We want to split between positions 9 and 10:

```txt
0           |  0         1         2         
0123456789  |  012345678901234567890123456789
ATCAGTGTAT  |  GCTTCTTTGAAACTTGAGTTTGGCGATTCA
            |                                
    GGT     |         
ATCAGTGTAT  |  GCTTCTTTG---CTTGAGTTTcGCGATTCA
            |        AGA
ATCA---TAT  |  GCTTCTTTGAAACTTGtGTTTGGCGATTCA
            |       CTT
ATCAGTGT--  |  -CTTCcTTGAAACTTGAGTTTGGCGATTCA
```

- Insertions and substitutions are easy to split, it just depends on which side of the split they fall.
- Deletions are a bit more tricky, because they can be split in two deletions across the split, as in the case of the third sequence.

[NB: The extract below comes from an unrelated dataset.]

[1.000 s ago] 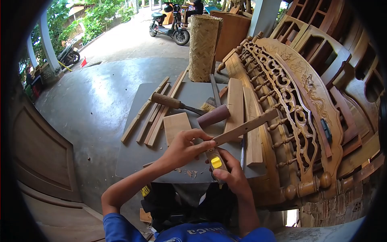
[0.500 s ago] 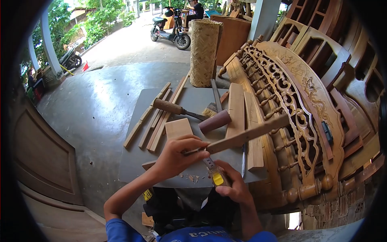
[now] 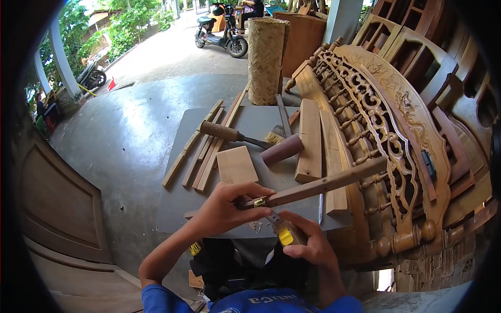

For **insertions that happen on the cut** we might want to pick a side in which to append them by convention, e.g.  the left side.

In [5]:
aln = {
    "seq_0" : Edits([Insertion(4, "GGT")], [Deletion(19, 3)], [Substitution(31, "C")]),
    "seq_1" : Edits([Insertion(16, "AGA")], [Deletion(4, 3)], [Substitution(26, "T")]),
    "seq_2" : Edits([Insertion(15, "CTT")], [Deletion(8, 3)], [Substitution(15, "C")]),
}

def split_alignment_line(edits: Edits, pos:int):
    """function that splits a single alignment line _before_ position `pos`.
    `pos` must be between 1 and L (in 0-based indexing), where L is the length of the consensus sequence."""
    pass

E0_split = split_alignment_line(aln["seq_0"], 10)
E0_split_expected = [
    Edits(ins=[Insertion(4, "GGT")]),
    Edits(dels=[Deletion(9, 3)], subs=[Substitution(21, "C")]),
]

# splitting a deletion on the cut
E2_split = split_alignment_line(aln["seq_2"], 10)
E2_split_expected = [
    Edits(ins=[Insertion(5, "CTT")], dels=[Deletion(0, 1)]),
    Edits(dels=[Deletion(8, 2)], subs=[Substitution(5, "C")]),
]

Rather than a single position, the function should accept a list of positions. It should split the alignment on each of the positions, and return a list of alignments.

Finally, the function should work not just on alignments but on full blocks, splitting also the consensus sequences and updating the node dictionaries.